> Exercise aim
Go through the listing below and return every line exactly.

• • •

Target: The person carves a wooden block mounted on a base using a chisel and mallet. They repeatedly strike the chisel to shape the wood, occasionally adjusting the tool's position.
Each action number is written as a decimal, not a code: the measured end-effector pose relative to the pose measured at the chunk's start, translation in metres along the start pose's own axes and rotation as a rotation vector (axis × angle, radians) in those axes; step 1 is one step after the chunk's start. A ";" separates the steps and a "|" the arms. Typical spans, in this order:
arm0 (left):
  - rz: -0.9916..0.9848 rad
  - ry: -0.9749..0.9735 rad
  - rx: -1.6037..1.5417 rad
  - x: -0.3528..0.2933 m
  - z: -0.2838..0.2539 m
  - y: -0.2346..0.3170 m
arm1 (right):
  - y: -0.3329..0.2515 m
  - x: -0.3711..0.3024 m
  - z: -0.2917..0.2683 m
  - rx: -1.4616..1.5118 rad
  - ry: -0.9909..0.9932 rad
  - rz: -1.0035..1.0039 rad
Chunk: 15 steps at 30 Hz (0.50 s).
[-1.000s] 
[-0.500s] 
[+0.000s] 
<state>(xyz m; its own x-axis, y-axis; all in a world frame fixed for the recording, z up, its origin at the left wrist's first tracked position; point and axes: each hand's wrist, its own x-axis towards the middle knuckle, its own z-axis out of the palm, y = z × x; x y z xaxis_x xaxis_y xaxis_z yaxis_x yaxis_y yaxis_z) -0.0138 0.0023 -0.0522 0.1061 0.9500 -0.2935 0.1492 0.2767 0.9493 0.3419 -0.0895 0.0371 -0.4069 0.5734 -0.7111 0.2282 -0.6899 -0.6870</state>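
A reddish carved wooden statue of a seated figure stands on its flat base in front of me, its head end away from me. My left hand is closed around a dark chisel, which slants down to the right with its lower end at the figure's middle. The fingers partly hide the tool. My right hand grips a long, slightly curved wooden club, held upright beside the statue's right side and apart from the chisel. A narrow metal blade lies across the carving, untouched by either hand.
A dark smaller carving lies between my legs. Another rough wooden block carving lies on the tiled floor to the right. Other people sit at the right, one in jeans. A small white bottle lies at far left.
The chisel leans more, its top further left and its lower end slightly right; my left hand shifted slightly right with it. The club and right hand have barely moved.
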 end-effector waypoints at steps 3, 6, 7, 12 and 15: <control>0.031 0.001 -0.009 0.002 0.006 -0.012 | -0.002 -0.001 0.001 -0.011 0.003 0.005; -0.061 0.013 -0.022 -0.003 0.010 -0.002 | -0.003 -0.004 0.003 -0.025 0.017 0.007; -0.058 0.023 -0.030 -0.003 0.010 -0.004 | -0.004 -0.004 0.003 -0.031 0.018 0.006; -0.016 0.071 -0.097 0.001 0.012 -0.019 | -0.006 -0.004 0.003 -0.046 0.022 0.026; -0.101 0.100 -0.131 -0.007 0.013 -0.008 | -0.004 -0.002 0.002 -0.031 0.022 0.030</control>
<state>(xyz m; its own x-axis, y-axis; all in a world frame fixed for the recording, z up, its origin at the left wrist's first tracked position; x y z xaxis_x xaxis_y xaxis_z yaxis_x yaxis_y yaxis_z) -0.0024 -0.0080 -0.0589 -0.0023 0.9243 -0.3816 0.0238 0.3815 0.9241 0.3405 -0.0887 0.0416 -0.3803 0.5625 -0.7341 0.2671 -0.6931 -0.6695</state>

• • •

> Response to the exercise
Target: The person carves a wooden block mounted on a base using a chisel and mallet. They repeatedly strike the chisel to shape the wood, occasionally adjusting the tool's position.
Each action number is written as a decimal, not a code: the measured end-effector pose relative to the pose measured at the chunk's start, translation in metres along the start pose's own axes and rotation as a rotation vector (axis × angle, radians) in those axes; step 1 is one step after the chunk's start. A ";" separates the steps and a "|" the arms. Typical spans, in this order:
arm0 (left):
  - rz: -0.9916..0.9848 rad
  - ry: -0.9749..0.9735 rad
  - rx: -1.6037..1.5417 rad
  - x: -0.3528..0.2933 m
  - z: -0.2838..0.2539 m
  - y: -0.2346..0.3170 m
arm1 (right):
  - y: -0.3329..0.2515 m
  - x: -0.3711..0.3024 m
  - z: -0.2917..0.2683 m
  - rx: -1.4616..1.5118 rad
  - ry: -0.9909..0.9932 rad
  - rz: -1.0035..1.0039 rad
Chunk: 15 steps at 30 Hz (0.50 s).
[-1.000s] 
[-0.500s] 
[+0.000s] 
<state>(xyz m; its own x-axis, y-axis; all in a world frame fixed for the recording, z up, its origin at the left wrist's first tracked position; point and axes: each hand's wrist, its own x-axis towards the middle knuckle, its own z-axis out of the palm, y = z × x; x y z xaxis_x xaxis_y xaxis_z yaxis_x yaxis_y yaxis_z) -0.0138 0.0023 -0.0522 0.1061 0.9500 -0.2935 0.1492 0.2767 0.9493 0.3419 -0.0895 0.0371 -0.4069 0.5734 -0.7111 0.2282 -0.6899 -0.6870</state>
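A reddish carved wooden statue of a seated figure stands on its flat base in front of me, its head end away from me. My left hand is closed around a dark chisel, which slants down to the right with its lower end at the figure's middle. The fingers partly hide the tool. My right hand grips a long, slightly curved wooden club, held upright beside the statue's right side and apart from the chisel. A narrow metal blade lies across the carving, untouched by either hand.
A dark smaller carving lies between my legs. Another rough wooden block carving lies on the tiled floor to the right. Other people sit at the right, one in jeans. A small white bottle lies at far left.
The chisel leans more, its top further left and its lower end slightly right; my left hand shifted slightly right with it. The club and right hand have barely moved.
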 end-effector waypoints at steps 3, 6, 7, 12 and 15: <control>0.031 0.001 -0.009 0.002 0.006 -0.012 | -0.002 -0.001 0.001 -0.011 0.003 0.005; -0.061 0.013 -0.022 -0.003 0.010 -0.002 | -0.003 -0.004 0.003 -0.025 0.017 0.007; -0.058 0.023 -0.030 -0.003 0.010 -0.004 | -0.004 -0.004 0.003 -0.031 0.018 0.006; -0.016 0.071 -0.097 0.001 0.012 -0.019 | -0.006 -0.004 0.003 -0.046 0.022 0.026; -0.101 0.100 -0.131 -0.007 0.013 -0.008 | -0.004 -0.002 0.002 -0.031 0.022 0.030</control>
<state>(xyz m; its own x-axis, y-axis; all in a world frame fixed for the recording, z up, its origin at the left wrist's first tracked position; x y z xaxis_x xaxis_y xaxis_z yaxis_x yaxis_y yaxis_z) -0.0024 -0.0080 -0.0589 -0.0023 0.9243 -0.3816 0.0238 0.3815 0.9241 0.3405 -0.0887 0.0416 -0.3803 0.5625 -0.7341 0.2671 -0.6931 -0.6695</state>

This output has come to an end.